### Exercise brief
Given the records below, pull every line with the word "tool" into the answer.

### Records for processing

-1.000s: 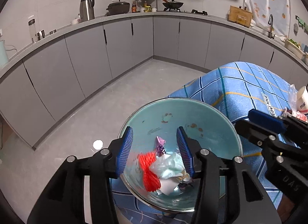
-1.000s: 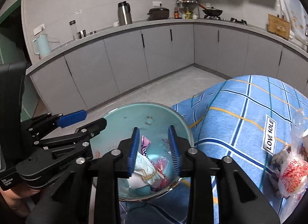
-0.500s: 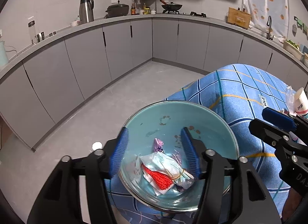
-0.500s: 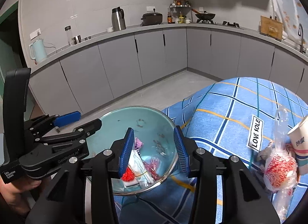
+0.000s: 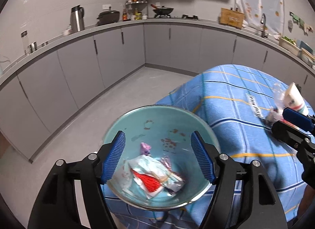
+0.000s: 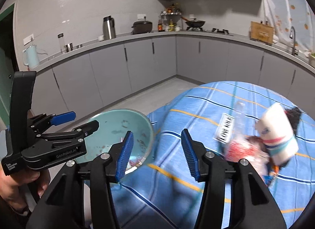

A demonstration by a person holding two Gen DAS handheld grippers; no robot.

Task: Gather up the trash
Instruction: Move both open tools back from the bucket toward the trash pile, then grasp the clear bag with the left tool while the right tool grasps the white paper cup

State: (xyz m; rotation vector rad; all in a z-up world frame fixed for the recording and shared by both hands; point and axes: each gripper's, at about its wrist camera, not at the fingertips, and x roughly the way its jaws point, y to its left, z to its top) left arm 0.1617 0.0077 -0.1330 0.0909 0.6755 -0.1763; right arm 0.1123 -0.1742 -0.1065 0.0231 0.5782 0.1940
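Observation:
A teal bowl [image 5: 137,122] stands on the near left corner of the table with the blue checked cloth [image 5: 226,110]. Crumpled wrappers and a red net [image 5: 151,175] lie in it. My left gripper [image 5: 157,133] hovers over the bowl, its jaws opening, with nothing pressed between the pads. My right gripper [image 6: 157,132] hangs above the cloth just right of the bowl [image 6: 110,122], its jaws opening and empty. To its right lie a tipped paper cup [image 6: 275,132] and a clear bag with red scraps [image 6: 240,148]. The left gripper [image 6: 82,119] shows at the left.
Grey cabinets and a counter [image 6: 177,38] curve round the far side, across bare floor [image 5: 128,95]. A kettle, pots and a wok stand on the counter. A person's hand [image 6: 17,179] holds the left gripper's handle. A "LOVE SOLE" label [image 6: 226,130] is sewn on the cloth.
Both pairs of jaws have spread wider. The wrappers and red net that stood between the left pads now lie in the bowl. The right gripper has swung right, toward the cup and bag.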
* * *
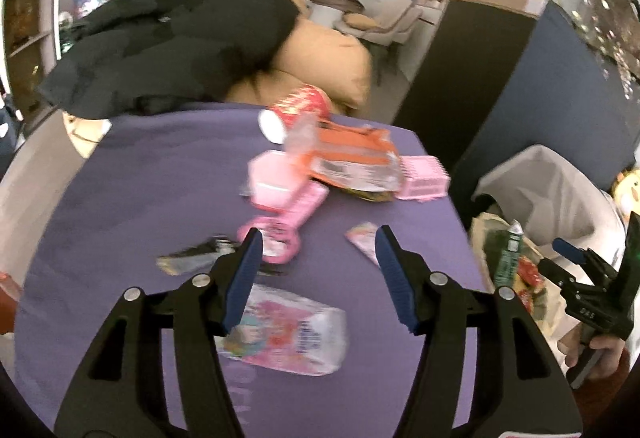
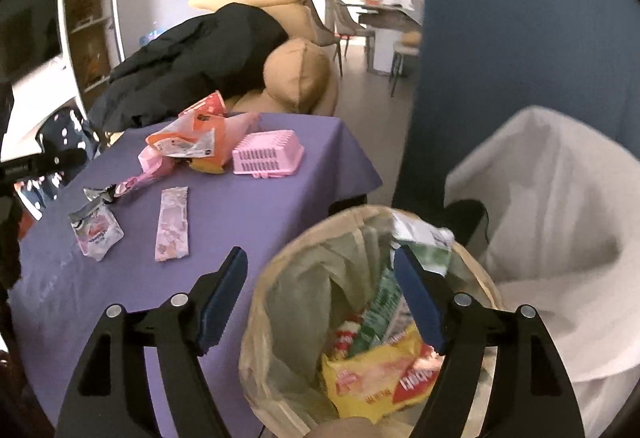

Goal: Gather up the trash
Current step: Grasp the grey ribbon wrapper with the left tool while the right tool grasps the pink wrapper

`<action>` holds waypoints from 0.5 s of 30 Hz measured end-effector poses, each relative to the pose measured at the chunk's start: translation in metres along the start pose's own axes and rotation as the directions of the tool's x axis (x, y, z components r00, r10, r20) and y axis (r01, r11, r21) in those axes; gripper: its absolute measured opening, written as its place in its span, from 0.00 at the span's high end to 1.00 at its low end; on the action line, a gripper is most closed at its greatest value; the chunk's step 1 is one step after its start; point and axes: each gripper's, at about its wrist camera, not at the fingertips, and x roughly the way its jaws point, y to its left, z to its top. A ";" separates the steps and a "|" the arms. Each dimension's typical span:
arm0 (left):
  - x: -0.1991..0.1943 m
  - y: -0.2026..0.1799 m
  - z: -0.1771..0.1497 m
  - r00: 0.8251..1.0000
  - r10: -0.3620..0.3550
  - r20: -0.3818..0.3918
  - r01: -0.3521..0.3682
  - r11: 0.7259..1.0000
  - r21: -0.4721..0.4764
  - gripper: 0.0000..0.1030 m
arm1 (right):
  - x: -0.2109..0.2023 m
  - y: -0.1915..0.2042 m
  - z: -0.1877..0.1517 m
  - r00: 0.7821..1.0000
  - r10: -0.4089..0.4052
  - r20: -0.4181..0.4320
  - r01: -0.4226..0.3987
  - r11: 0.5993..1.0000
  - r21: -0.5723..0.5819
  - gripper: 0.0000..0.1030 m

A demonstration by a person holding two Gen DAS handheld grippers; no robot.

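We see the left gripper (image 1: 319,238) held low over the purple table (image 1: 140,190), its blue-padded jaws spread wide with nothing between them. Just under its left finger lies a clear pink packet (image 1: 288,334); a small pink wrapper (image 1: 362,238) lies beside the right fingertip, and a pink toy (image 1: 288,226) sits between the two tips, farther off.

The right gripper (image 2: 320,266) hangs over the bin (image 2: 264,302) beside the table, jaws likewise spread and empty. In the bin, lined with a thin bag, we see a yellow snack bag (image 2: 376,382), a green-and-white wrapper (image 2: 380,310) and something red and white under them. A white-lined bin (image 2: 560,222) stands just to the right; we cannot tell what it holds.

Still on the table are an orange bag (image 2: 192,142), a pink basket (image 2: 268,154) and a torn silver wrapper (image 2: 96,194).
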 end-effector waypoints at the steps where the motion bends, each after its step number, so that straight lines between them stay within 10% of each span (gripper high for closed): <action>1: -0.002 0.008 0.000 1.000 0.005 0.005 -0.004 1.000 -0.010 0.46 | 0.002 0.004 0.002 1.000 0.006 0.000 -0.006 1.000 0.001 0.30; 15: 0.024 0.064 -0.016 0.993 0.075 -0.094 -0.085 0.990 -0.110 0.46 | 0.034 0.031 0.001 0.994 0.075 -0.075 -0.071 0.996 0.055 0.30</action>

### Output below
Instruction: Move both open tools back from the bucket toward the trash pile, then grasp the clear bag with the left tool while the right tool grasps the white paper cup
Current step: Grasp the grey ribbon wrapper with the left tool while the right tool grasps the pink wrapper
`<action>` holds waypoints from 0.5 s of 30 Hz measured end-effector poses, each relative to the pose measured at the chunk's start: translation in metres along the start pose's own axes and rotation as the directions of the tool's x axis (x, y, z components r00, r10, r20) and y axis (r01, r11, r21) in those axes; gripper: its absolute measured opening, written as its place in its span, from 0.00 at the span's high end to 1.00 at its low end; on the action line, a gripper is most closed at its greatest value; the chunk's step 1 is one step after its start; point and axes: each gripper's, at about its wrist camera, not at the fingertips, and x roughly the way its jaws point, y to its left, z to its top. A ";" separates the steps and a "|" the arms. Each dimension's typical span:

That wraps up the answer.